Those Koranic illuminations are from a Qurʾān (Koran) that was made in Seville and completed in year 1226. At the time, Seville was the capital city of Al-Andalus, the part of the Iberian Peninsula that was under Muslim rule.
The manuscript is at the Bavarian State Library in Munich (Munchen Bayerische Staatsbibliothek), Germany, under the shelfmark BSS Cod.arab. 1.
It is part of a collection of 3100 volumes of arabic Codices of the library, in the Oriental Manuscripts collection (5300 manuscripts in total).

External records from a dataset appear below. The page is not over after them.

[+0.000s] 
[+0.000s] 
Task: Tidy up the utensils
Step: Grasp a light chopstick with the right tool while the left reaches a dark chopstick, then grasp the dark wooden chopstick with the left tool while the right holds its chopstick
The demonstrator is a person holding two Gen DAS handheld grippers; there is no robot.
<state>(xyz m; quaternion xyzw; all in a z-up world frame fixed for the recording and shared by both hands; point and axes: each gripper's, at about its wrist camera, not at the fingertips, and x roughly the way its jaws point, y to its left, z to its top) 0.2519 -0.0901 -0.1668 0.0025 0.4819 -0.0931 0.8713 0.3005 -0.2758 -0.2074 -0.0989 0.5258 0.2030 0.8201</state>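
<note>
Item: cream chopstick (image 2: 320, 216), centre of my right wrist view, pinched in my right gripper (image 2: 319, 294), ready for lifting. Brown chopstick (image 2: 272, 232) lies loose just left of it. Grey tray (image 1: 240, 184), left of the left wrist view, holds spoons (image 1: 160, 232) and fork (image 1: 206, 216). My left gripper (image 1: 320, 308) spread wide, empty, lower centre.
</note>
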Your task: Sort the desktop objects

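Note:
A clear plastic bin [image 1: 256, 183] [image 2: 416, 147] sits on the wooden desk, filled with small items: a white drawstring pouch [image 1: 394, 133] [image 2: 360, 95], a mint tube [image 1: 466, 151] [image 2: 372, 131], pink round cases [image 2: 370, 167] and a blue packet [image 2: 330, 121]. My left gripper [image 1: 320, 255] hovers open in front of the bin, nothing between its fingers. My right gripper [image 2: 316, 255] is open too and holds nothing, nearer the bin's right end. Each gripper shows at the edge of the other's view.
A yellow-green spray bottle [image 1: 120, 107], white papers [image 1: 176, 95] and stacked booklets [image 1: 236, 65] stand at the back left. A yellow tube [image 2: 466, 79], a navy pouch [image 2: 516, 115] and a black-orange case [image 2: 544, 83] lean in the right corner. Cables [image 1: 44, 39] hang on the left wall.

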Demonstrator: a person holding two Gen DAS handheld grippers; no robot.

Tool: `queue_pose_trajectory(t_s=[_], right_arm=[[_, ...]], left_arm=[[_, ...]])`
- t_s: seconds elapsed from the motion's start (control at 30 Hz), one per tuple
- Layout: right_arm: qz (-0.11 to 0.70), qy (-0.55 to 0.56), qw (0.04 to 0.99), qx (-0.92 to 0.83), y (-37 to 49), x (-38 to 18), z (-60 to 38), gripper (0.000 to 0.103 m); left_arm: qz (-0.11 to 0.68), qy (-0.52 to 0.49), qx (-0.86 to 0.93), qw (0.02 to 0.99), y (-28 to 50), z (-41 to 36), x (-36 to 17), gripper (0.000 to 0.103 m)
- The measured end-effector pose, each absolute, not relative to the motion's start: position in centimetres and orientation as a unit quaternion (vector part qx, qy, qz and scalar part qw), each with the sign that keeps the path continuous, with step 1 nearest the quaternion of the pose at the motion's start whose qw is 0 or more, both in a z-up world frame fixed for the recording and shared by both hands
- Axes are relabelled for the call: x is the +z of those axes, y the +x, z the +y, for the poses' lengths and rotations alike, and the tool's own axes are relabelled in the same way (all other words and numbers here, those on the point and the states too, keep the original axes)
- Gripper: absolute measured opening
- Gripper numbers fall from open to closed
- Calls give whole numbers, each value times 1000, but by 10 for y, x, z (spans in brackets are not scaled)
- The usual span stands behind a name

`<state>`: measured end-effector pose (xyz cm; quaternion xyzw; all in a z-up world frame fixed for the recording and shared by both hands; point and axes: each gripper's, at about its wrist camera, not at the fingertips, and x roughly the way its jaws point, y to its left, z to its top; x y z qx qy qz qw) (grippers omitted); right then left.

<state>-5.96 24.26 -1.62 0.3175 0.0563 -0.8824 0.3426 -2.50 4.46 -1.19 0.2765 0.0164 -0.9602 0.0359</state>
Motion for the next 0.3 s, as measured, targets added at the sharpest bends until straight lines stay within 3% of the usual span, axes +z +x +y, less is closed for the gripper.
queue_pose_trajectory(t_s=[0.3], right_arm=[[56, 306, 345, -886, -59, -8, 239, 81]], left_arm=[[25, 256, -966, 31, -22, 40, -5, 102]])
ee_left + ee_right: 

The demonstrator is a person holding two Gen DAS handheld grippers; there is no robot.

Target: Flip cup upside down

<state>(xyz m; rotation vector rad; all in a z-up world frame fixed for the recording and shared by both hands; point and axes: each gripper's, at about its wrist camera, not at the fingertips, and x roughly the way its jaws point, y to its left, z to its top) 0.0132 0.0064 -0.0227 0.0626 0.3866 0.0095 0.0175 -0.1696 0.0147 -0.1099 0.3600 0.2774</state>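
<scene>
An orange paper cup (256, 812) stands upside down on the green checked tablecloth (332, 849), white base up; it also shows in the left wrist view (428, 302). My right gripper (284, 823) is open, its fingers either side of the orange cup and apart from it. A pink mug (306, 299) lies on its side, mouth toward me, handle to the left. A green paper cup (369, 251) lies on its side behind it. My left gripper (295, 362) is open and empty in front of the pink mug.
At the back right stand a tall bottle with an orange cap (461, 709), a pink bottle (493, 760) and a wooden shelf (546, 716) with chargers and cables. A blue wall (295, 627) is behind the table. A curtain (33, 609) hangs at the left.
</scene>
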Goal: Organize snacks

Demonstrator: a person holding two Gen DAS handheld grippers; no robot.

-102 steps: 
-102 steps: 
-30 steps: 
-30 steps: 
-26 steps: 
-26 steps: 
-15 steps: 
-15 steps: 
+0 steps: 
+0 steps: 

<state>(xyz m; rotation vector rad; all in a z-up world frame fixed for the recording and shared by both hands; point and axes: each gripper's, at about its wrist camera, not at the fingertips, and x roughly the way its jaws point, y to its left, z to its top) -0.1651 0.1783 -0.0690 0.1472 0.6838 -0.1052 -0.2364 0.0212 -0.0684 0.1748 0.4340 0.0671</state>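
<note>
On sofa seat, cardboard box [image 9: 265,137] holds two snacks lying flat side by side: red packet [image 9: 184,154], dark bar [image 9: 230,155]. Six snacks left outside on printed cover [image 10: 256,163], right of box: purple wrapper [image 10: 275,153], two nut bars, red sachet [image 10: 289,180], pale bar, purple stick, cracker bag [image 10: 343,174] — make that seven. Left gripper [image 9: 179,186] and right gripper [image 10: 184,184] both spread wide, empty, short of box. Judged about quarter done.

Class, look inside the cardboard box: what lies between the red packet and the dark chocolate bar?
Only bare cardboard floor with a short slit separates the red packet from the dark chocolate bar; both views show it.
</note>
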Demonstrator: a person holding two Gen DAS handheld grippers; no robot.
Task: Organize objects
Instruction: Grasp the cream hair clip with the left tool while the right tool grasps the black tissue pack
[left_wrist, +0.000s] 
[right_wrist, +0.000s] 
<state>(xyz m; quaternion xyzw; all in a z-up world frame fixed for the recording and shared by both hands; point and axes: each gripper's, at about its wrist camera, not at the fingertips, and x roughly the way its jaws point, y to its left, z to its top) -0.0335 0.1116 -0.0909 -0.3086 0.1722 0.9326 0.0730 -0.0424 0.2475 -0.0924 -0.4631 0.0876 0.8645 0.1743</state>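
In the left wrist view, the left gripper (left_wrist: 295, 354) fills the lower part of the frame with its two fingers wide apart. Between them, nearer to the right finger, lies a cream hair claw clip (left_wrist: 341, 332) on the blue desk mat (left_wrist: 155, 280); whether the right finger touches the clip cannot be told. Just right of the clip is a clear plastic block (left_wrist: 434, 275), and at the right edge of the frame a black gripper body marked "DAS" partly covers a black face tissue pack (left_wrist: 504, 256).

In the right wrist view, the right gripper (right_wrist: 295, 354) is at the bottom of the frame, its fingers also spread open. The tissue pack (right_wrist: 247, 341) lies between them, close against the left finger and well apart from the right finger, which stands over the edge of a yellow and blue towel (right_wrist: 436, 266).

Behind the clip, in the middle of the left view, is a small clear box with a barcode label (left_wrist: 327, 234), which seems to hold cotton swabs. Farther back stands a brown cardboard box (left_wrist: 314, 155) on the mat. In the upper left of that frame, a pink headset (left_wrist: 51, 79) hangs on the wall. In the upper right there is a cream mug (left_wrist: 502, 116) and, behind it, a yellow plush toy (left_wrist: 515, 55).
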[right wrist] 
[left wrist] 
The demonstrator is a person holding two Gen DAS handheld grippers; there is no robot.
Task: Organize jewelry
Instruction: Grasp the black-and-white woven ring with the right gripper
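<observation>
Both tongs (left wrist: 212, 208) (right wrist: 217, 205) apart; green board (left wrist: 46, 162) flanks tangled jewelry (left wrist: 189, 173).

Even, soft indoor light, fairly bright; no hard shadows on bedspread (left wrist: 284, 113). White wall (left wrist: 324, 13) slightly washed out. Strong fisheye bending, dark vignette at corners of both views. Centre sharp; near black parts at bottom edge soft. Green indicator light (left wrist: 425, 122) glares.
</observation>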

It is described as follows by the library:
This early 13th-century manuscript is among the very few surviving dated Qurʼans from Islamic Spain. Completed in Seville in 1226 AD (624 AH), it was rescued from destruction during the Reconquista (reconquest) by Muslim refugees who fled Spain for North Africa. In 1535, when the Holy Roman Emperor Charles V (1500–58) conquered Tunis in an expedition against the Barbary pirates, his troops seized the Qurʼan and took it back to Europe. The manuscript subsequently came into possession of Johann Albrecht Widmanstetter (1506–57), a diplomat and orientalist whose library later became the foundation for the Munich court library.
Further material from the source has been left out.